**What you should do:** None of the images should appear in your copy. Transcribe the data in full.

**Available data:**
****

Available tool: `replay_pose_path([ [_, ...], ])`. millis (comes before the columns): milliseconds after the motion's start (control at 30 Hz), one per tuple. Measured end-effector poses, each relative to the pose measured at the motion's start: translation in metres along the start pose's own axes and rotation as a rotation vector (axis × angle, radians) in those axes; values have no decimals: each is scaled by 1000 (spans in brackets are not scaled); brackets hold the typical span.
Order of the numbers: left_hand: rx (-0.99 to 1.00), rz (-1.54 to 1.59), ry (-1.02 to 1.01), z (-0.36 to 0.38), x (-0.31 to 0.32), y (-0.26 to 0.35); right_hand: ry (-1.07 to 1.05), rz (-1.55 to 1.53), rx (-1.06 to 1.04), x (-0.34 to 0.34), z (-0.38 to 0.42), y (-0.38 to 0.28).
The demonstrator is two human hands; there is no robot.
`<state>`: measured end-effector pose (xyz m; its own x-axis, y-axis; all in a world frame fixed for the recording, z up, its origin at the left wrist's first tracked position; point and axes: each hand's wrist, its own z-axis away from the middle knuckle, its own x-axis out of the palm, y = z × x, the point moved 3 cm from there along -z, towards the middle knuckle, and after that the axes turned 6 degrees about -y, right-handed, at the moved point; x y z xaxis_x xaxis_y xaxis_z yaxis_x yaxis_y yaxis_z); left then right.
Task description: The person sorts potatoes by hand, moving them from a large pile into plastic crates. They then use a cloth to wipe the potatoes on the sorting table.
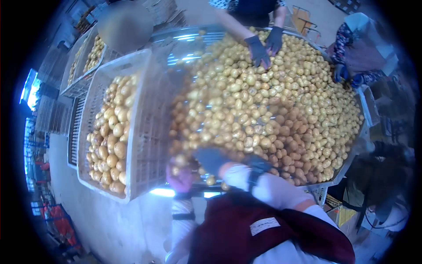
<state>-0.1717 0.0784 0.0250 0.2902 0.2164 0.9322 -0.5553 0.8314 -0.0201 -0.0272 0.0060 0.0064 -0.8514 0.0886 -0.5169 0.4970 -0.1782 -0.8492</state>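
Observation:
Round yellow-brown fruits (pixel 246 105) cover a large metal sorting table (pixel 347 165). At its near left edge my left hand (pixel 179 178), in a purplish glove, is cupped around a few fruits (pixel 180 160); motion blurs it. Just to the right, my right hand (pixel 210 160), in a grey glove, reaches leftward low over the near edge of the pile. Its fingers are smeared by motion, and whether anything is in them cannot be made out. A white plastic crate (pixel 151 132) holding many of the same fruits stands left of both hands.
Across the table, a co-worker's grey-gloved hands (pixel 263 46) rest on the pile. Another person in a patterned sleeve (pixel 340 44) works at the right edge. More filled crates (pixel 83 77) stand behind the white crate. Dark clothing of someone (pixel 373 176) shows at lower right.

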Motion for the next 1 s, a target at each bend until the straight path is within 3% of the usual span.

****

**Answer to this task:**
Available tool: `replay_pose_path([ [_, ...], ])`. millis (comes before the columns): milliseconds after the motion's start (control at 30 Hz), one per tuple. Measured end-effector poses, each relative to the pose measured at the motion's start: translation in metres along the start pose's own axes and rotation as a rotation vector (axis × angle, radians) in those axes; values have no decimals: each is scaled by 1000 (spans in brackets are not scaled); brackets hold the typical span.
Order of the numbers: left_hand: rx (-0.99 to 1.00), rz (-1.54 to 1.59), ry (-1.02 to 1.01), z (-0.36 to 0.38), x (-0.31 to 0.32), y (-0.26 to 0.35); right_hand: ry (-1.07 to 1.05), rz (-1.55 to 1.53), rx (-1.06 to 1.04), x (-0.34 to 0.34), z (-0.38 to 0.42), y (-0.38 to 0.28).
The demonstrator is two human hands; there is no robot.
`<state>`: measured end-effector pose (xyz m; its own x-axis, y-axis; all in a world frame fixed for the recording, z up, its origin at the left wrist's first tracked position; point and axes: each hand's wrist, its own z-axis away from the middle knuckle, its own x-axis out of the palm, y = z × x, the point moved 3 cm from there along -z, towards the middle knuckle, and after that the axes turned 6 degrees about -y, right-handed, at the moved point; x y z xaxis_x xaxis_y xaxis_z yaxis_x yaxis_y yaxis_z); left then right.
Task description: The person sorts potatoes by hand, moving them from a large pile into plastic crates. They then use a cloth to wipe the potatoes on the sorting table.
<state>-0.1717 0.0784 0.0250 0.2902 0.2164 0.9322 -0.5553 0.8314 -0.0201 -0.0272 0.0060 0.0064 -0.8514 0.0886 -0.5169 0.4970 -0.1782 -0.8492</state>
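Observation:
Round yellow-brown fruits (pixel 246 105) cover a large metal sorting table (pixel 347 165). At its near left edge my left hand (pixel 179 178), in a purplish glove, is cupped around a few fruits (pixel 180 160); motion blurs it. Just to the right, my right hand (pixel 210 160), in a grey glove, reaches leftward low over the near edge of the pile. Its fingers are smeared by motion, and whether anything is in them cannot be made out. A white plastic crate (pixel 151 132) holding many of the same fruits stands left of both hands.
Across the table, a co-worker's grey-gloved hands (pixel 263 46) rest on the pile. Another person in a patterned sleeve (pixel 340 44) works at the right edge. More filled crates (pixel 83 77) stand behind the white crate. Dark clothing of someone (pixel 373 176) shows at lower right.
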
Motion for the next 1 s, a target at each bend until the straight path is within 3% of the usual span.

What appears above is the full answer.